== Exercise details ==
Could you output each line below exactly as it appears, excluding any pictures?
*** Begin section ***
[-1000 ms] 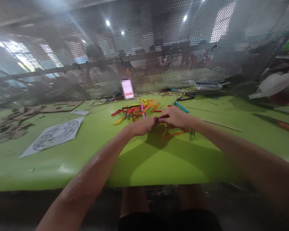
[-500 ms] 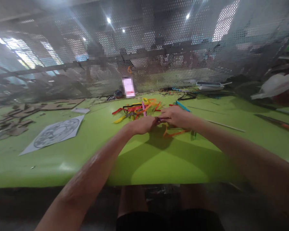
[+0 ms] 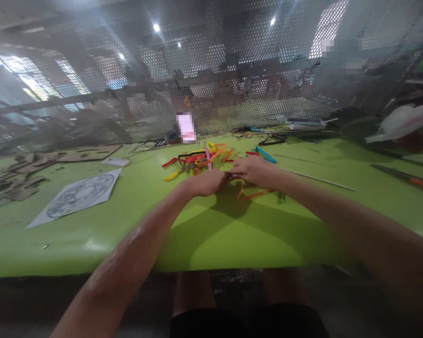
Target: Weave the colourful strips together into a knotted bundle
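Observation:
My left hand (image 3: 211, 182) and my right hand (image 3: 253, 170) meet over the green table, fingertips pinched together. Between them shows a sliver of a small purple piece (image 3: 232, 176); most of it is hidden by the fingers. Just beyond my left hand lies a loose pile of coloured strips, with a red strip (image 3: 193, 159), a yellow strip (image 3: 172, 175) and a pink strip (image 3: 209, 159) among them. A bent orange strip (image 3: 256, 195) rests below my right hand, and a blue strip (image 3: 267, 155) lies behind it.
A sheet with a round printed pattern (image 3: 82, 195) and cardboard scraps (image 3: 28, 171) lie at left. A phone (image 3: 186, 127) stands against the mesh screen (image 3: 225, 89). To the right are a thin stick (image 3: 320, 179), a white tray (image 3: 305, 124), an orange-handled tool (image 3: 421, 183) and a plastic bag (image 3: 405, 123).
The whole view has shifted very slightly. Both hands keep the same pinch at the same spot, and the strips lie as before.

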Demonstrator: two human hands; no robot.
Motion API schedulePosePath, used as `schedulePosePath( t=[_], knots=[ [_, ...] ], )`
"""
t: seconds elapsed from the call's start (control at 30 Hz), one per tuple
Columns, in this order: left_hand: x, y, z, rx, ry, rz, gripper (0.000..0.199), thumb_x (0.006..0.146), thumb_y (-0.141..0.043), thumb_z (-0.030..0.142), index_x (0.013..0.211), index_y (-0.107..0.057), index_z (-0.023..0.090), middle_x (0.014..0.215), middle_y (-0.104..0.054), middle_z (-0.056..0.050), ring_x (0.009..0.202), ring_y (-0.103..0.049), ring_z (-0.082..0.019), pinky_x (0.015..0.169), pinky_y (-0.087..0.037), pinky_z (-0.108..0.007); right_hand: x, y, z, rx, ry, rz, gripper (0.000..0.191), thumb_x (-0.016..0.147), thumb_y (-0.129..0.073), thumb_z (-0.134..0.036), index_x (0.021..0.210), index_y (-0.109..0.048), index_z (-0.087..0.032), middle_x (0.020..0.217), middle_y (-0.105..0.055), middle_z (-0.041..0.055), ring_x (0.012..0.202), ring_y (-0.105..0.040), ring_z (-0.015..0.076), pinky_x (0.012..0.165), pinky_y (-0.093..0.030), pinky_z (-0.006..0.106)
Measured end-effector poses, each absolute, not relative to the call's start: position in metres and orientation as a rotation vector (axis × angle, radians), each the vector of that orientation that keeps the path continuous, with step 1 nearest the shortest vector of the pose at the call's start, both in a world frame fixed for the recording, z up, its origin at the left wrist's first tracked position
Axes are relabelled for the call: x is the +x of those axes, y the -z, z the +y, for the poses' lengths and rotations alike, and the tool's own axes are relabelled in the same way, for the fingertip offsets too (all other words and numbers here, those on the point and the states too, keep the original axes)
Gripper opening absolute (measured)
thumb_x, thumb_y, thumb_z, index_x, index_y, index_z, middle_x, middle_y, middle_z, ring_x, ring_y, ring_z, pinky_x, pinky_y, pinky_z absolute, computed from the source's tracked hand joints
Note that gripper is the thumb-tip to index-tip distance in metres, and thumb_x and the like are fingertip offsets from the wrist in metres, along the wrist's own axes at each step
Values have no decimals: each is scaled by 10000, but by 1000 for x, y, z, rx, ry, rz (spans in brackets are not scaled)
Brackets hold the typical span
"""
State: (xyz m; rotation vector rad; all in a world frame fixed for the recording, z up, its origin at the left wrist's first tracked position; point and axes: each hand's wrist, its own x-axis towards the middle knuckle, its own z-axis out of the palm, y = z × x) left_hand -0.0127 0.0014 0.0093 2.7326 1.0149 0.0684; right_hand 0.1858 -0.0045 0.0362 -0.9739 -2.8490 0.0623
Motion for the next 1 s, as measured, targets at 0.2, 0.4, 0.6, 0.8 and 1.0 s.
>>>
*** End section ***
== Written answer ==
[-1000 ms] 
[-500 ms] 
[+0 ms] 
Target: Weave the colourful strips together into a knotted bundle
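Observation:
My left hand (image 3: 211, 182) and my right hand (image 3: 253, 170) meet over the green table, fingertips pinched together. Between them shows a sliver of a small purple piece (image 3: 232, 176); most of it is hidden by the fingers. Just beyond my left hand lies a loose pile of coloured strips, with a red strip (image 3: 193, 159), a yellow strip (image 3: 172, 175) and a pink strip (image 3: 209, 159) among them. A bent orange strip (image 3: 256, 195) rests below my right hand, and a blue strip (image 3: 267, 155) lies behind it.
A sheet with a round printed pattern (image 3: 82, 195) and cardboard scraps (image 3: 28, 171) lie at left. A phone (image 3: 186, 127) stands against the mesh screen (image 3: 225, 89). To the right are a thin stick (image 3: 320, 179), a white tray (image 3: 305, 124), an orange-handled tool (image 3: 421, 183) and a plastic bag (image 3: 405, 123).
The whole view has shifted very slightly. Both hands keep the same pinch at the same spot, and the strips lie as before.
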
Demonstrator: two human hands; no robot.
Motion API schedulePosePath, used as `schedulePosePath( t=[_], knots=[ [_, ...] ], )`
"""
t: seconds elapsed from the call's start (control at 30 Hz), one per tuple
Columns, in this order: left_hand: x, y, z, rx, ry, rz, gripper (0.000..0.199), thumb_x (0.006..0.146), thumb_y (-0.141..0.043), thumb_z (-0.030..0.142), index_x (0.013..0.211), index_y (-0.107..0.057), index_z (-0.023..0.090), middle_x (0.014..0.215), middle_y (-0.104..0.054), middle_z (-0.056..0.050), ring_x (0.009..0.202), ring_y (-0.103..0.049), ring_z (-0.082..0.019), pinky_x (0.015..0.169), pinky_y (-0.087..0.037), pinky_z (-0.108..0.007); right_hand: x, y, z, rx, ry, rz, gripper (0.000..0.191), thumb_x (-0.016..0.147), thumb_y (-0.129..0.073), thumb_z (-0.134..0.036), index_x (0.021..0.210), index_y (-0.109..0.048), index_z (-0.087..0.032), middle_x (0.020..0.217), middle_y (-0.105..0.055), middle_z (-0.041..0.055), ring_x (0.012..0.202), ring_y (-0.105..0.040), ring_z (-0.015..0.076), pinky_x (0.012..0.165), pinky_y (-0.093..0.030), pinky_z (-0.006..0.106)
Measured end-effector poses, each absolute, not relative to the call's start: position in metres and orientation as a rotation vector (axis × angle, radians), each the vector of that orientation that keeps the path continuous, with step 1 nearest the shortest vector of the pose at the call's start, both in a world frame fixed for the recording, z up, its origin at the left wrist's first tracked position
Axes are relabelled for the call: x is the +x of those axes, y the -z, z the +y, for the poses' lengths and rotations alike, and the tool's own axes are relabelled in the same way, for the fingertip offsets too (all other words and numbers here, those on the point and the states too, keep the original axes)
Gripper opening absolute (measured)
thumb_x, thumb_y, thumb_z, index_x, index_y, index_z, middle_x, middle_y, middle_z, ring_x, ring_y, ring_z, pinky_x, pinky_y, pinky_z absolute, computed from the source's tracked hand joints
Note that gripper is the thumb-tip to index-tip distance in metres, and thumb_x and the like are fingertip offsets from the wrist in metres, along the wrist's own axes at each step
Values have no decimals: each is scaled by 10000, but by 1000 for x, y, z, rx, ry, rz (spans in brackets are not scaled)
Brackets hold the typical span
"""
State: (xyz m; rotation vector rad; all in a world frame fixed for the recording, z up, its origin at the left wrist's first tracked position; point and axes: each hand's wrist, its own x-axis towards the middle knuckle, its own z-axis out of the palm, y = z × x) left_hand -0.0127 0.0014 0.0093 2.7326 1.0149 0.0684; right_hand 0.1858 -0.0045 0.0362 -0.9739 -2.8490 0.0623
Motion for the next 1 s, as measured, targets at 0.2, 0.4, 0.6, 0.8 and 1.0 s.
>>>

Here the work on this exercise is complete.